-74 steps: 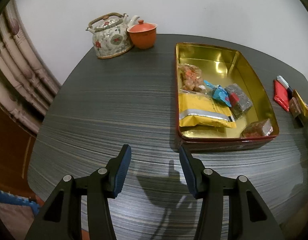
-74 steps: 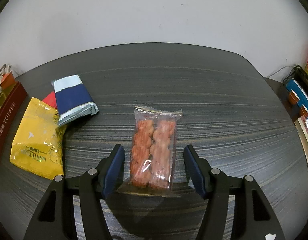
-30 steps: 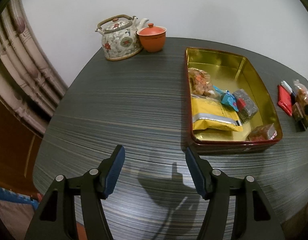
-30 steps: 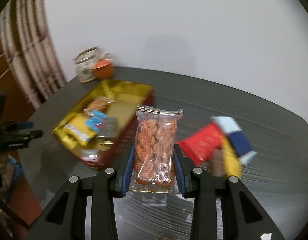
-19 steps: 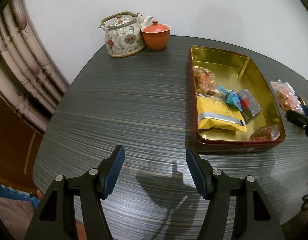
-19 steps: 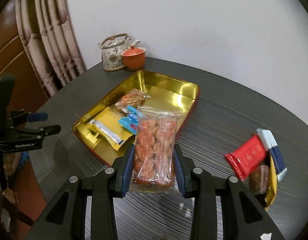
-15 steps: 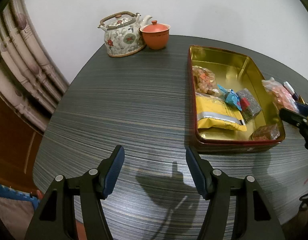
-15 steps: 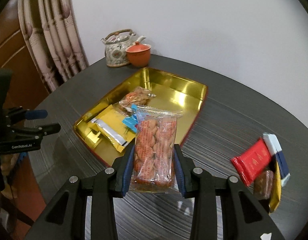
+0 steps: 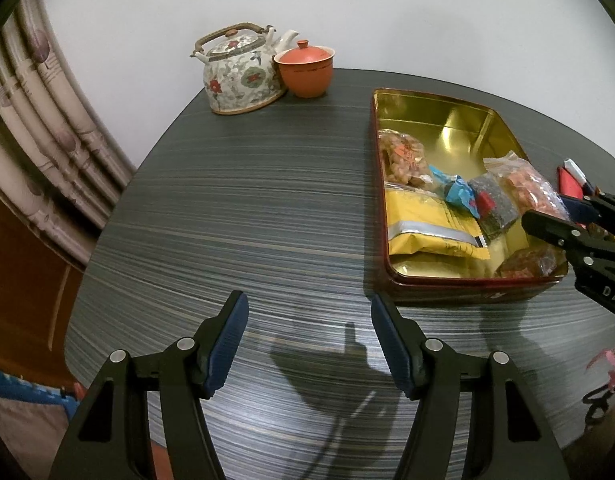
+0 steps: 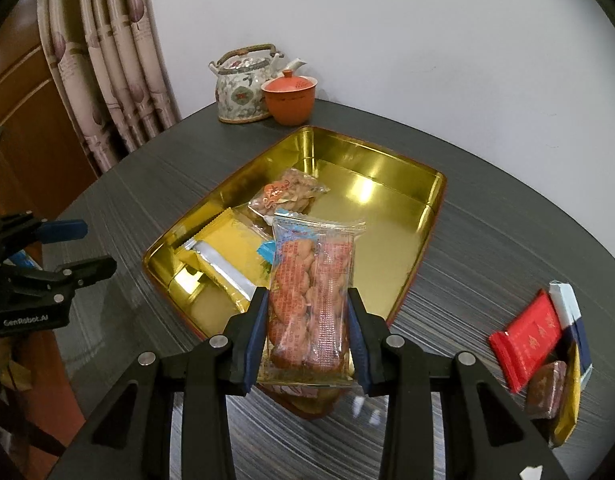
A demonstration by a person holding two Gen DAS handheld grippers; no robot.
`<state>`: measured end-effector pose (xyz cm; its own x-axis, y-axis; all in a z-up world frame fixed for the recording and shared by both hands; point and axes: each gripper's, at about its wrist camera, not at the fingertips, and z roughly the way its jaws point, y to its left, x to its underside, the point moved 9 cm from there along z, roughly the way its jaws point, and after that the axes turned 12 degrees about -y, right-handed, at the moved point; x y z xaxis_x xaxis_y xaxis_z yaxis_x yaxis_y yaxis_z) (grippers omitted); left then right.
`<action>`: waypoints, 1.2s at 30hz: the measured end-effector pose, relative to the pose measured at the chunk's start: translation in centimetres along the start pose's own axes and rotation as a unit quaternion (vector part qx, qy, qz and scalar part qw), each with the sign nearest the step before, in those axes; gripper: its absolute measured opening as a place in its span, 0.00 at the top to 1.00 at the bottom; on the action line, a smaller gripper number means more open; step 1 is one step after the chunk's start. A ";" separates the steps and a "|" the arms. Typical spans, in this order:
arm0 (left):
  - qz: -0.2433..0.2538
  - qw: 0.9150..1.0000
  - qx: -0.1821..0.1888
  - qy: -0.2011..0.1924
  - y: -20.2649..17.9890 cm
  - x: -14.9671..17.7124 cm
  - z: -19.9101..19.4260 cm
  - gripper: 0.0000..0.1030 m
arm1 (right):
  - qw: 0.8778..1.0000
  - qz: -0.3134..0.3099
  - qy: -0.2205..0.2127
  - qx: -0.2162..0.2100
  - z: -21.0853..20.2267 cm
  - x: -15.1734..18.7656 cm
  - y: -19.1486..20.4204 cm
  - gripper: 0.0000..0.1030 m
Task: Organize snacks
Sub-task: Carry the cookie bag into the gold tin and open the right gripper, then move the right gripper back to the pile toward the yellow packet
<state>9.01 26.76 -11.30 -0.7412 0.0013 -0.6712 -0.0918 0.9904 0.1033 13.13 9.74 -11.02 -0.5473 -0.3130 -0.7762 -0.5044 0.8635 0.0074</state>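
My right gripper is shut on a clear packet of orange snacks and holds it above the near end of the gold tin. The packet also shows in the left wrist view over the tin's right rim. The tin holds a yellow packet, a peanut packet, a blue candy, a dark packet and a brown sweet. My left gripper is open and empty above the table, left of the tin.
A floral teapot and an orange lidded cup stand at the table's far edge. A red packet, a blue-white packet and other snacks lie on the table right of the tin. Curtains hang on the left.
My right gripper closed on the orange snack packet, lifted it off the table and carried it left, over the tin. My left gripper has hardly moved.
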 end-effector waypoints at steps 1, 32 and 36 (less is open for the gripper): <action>0.000 1.000 -0.001 0.000 0.0 0.0 0.0 0.37 | 1.000 -0.002 0.000 0.001 0.1 0.0 0.0 0.67; 0.006 1.000 -0.005 0.006 0.1 0.4 0.2 0.37 | 0.996 0.073 -0.045 0.024 -4.6 1.0 -5.0 0.43; 0.005 1.000 -0.005 0.005 0.1 0.4 0.1 0.36 | 0.995 0.081 -0.047 0.041 -5.0 1.0 -6.6 0.43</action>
<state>8.78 26.89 -11.63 -0.7492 0.0103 -0.6623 -0.0905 0.9889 0.1178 12.53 1.76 -8.66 -0.5506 -0.1320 -0.8243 -0.3567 0.9299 0.0894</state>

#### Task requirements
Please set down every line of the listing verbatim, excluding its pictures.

#### Solution below
-74 steps: 
-74 steps: 
-30 steps: 
-30 steps: 
-19 steps: 
-19 steps: 
-15 steps: 
-15 steps: 
+0 steps: 
+0 steps: 
A demonstration by a person holding two Gen DAS handheld grippers; no robot.
`<state>`: measured end-effector pose (xyz cm; its own x-axis, y-axis; all in a z-up world frame fixed for the recording and shared by both hands; point and axes: each gripper's, at about its wrist camera, not at the fingertips, and z roughly the way its jaws point, y to its left, x to its underside, the point moved 9 cm from there along z, roughly the way its jaws point, and after that the axes turned 12 degrees about -y, right-handed, at the moved point; x y z xaxis_x xaxis_y xaxis_z yaxis_x yaxis_y yaxis_z) (grippers omitted); left then right.
`<action>`: waypoints, 1.2s at 30hz: the measured end-effector pose, relative to the pose measured at the chunk's start: translation in centimetres along the start pose's own axes and rotation as a unit quaternion (vector part qx, qy, qz and scalar part qw), each with the sign nearest the step before, in those axes; gripper: its absolute measured opening as a place in its span, 0.00 at the top to 1.00 at the bottom; on the action line, a smaller gripper number means more open; step 1 is one step after the chunk's start. A ";" separates the steps and a "|" the arms. Typical spans, in this order:
arm0 (left):
  - qz: -0.2433..0.2538
  - qw: 0.9150..1.0000
  - qx: -0.1821..0.1888
  - qy: -0.2011..0.1924
  - y: -20.2649..17.9890 cm
  - x: -14.9671..17.7124 cm
  - z: -19.9101..19.4260 cm
  - gripper: 0.0000..0.1030 m
arm1 (right):
  - qw: 0.8778..1.0000
  - qz: -0.3134..0.3099
  - qy: -0.2205..0.2127
  - qx: -0.2162..0.2100
  - z: -21.0853..20.2267 cm
  - x: -15.1734..18.7656 cm
  - y: -19.1486..20.4204 cm
  - gripper: 0.0000..0.1030 m
Task: Organize snacks
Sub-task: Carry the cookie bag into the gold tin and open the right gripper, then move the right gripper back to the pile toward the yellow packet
<state>9.01 26.76 -11.30 -0.7412 0.0013 -0.6712 -0.0918 0.9904 0.1033 13.13 9.74 -11.02 -0.5473 -0.3130 -0.7762 -0.5044 0.8635 0.0074</state>
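My right gripper is shut on a clear packet of orange snacks and holds it above the near end of the gold tin. The packet also shows in the left wrist view over the tin's right rim. The tin holds a yellow packet, a peanut packet, a blue candy, a dark packet and a brown sweet. My left gripper is open and empty above the table, left of the tin.
A floral teapot and an orange lidded cup stand at the table's far edge. A red packet, a blue-white packet and other snacks lie on the table right of the tin. Curtains hang on the left.
My right gripper closed on the orange snack packet, lifted it off the table and carried it left, over the tin. My left gripper has hardly moved.
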 end-effector waypoints at steps 1, 32 and 36 (less is open for the gripper): <action>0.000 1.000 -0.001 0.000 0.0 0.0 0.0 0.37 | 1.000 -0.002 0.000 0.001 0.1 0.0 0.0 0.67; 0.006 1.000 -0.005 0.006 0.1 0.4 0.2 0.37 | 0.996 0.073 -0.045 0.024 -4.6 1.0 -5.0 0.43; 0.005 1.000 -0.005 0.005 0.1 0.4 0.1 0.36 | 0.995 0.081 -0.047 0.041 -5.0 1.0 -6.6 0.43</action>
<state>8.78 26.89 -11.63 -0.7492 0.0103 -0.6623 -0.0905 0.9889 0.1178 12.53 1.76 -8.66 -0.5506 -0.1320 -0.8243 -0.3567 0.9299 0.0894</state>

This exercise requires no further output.